Estimating Uncertainty in Descriptive Statistics
In a 2017 study, Dr. Raj Chetty and colleagues analyzed intergenerational income mobility at 2,202 U.S. colleges using data from over 30 million students
Key variables for our analysis today:
College name (name): The name of the institution. Each row of data represents a college.
Student’s median income (k_median): Median individual earnings at age 34 in 2014 for the students who attended the college.
Our parameter of interest: The average median income across these 2,202 institutions.
We will define the population parameter of interest as the average of the 2,202 median incomes across colleges.
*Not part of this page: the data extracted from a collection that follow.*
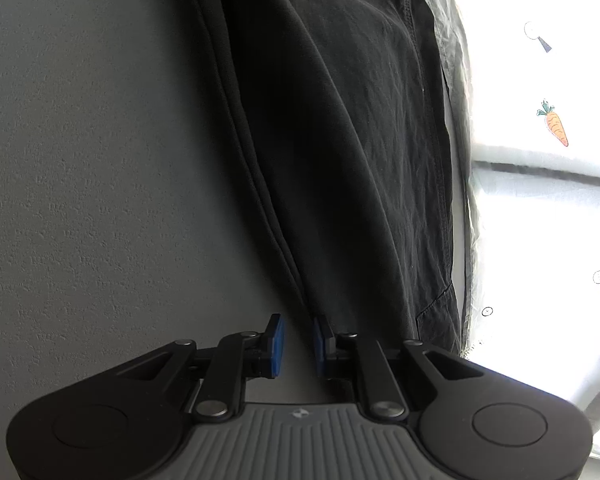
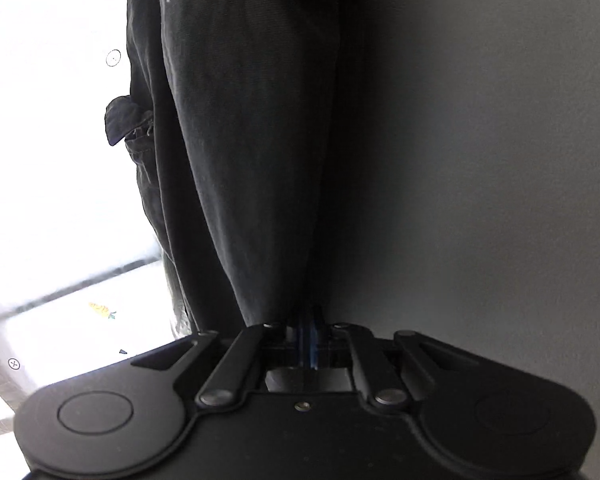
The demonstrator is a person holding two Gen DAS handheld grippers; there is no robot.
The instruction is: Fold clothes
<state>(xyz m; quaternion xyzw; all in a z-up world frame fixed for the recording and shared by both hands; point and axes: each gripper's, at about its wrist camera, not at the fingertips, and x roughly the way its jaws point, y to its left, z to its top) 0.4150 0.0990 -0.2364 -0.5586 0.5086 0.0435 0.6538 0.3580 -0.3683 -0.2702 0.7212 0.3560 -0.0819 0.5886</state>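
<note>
A dark grey garment [image 1: 340,140] lies stretched along a grey textured surface [image 1: 100,160]. In the left wrist view its stitched edge runs down to the tip of the right blue pad [image 1: 320,340]. My left gripper [image 1: 298,342] has its pads apart, with bare grey surface showing in the gap and nothing pressed between them. In the right wrist view the same garment [image 2: 240,140] narrows into folds that end at my right gripper [image 2: 309,336]. Its blue pads are closed together on the cloth's end. A small flap [image 2: 124,120] sticks out of the garment's left side.
A bright white cloth with carrot prints [image 1: 556,124] borders the grey surface, overexposed in both views. Crinkled clear plastic [image 1: 460,120] runs along the garment's far side. Open grey surface [image 2: 480,160] lies right of the garment in the right wrist view.
</note>
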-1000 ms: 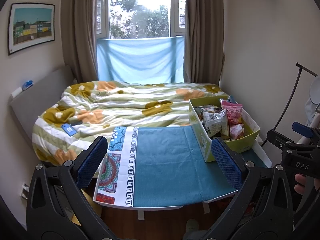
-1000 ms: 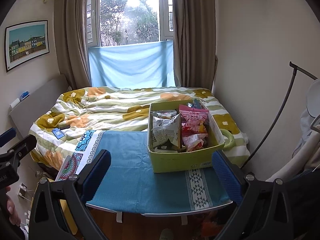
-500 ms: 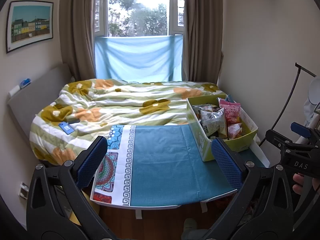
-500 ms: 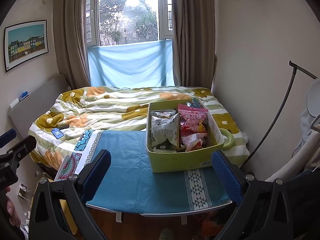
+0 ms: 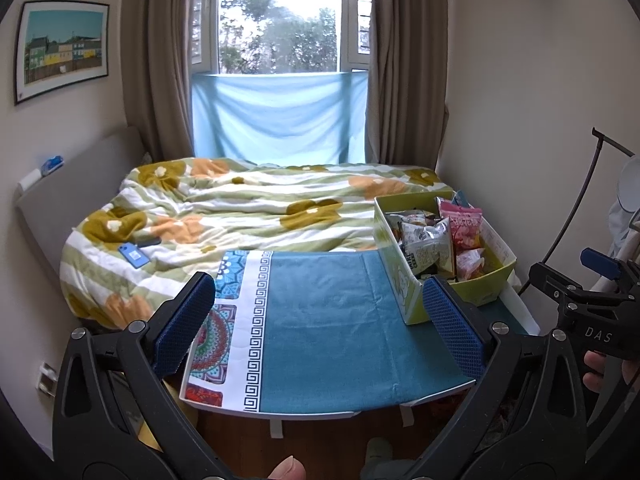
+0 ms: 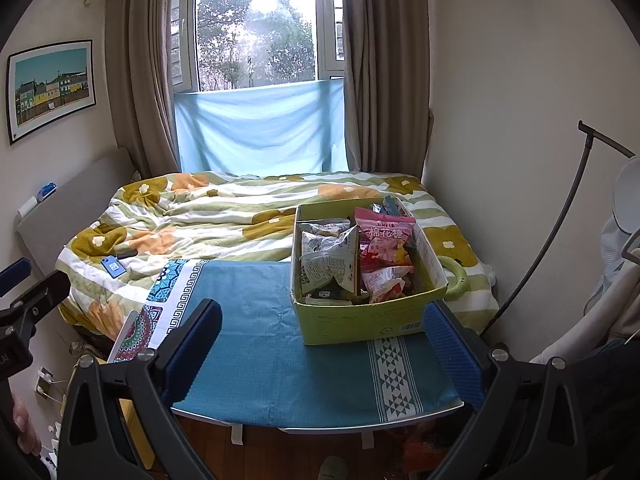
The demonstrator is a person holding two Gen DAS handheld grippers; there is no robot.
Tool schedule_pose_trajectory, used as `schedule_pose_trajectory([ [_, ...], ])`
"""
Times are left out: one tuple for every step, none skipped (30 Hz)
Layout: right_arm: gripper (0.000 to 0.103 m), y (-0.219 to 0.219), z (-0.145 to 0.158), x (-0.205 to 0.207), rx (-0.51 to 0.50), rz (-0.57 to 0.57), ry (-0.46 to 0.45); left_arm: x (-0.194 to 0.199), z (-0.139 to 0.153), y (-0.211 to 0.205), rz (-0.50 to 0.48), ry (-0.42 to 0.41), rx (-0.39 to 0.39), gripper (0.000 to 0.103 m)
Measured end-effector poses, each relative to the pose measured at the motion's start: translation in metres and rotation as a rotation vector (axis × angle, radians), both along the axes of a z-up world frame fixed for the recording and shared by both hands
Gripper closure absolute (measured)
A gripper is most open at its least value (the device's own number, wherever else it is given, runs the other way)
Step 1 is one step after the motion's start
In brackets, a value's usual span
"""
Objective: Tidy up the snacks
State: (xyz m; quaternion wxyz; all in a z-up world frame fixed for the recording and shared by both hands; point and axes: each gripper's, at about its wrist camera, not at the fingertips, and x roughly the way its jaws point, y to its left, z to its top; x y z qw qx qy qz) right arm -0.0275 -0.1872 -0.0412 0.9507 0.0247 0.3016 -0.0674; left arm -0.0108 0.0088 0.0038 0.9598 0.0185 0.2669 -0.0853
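A green cardboard box [image 6: 372, 320] stands on the right part of a small table covered with a teal cloth [image 6: 280, 340]. It holds several snack bags, among them a silver bag [image 6: 328, 264] and a pink bag [image 6: 384, 234]. The box also shows in the left wrist view [image 5: 404, 296], at the table's right edge. My left gripper [image 5: 320, 328] is open and empty, held before the table's near edge. My right gripper [image 6: 324, 344] is open and empty, in front of the box and short of it.
A bed with a flowered quilt [image 5: 248, 208] lies behind the table, with a blue card [image 5: 134, 256] on it. A window with curtains is at the back. A green ring [image 6: 456, 276] lies right of the box. A lamp stand [image 6: 560, 216] is at right.
Both views have shifted only slightly; the left gripper drifted a little left and back. Both grippers stay open and empty. The box has not moved.
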Motion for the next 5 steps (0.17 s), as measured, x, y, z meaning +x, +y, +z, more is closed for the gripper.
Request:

Since, in this unique setting, we have data from all colleges, we can calculate the population parameter directly.
Let’s imagine that we were conducting this study on our own. We don’t have the resources to determine the median income at age 34 for all 2,202 colleges — so instead we draw a random sample of size 250.
This is our parameter estimate based on the drawn sample.
Key questions we need to answer:
How close is our sample estimate to the true population parameter?
If we drew a different sample of 250 colleges, how much would our estimate change?
What range of values might reasonably contain the true population parameter?
How can we quantify our uncertainty about this estimate?
A confidence interval will help us:
Acknowledge the uncertainty inherent in sampling.
Provide a range of plausible values for the population parameter, based on our drawn sample.
Bootstrap resampling lets us simulate drawing many samples by resampling from our original sample with replacement. This produces a bootstrap distribution that approximates the sampling distribution.
Let’s see what one bootstrap resample looks like:
We need many, many bootstrap resamples to simulate the sampling distribution.
Calculate a 95% confidence interval
Using our 1000 bootstrap estimates, we find the middle 95% of the distribution by calculating the 2.5th and 97.5th percentiles with the quantile() function.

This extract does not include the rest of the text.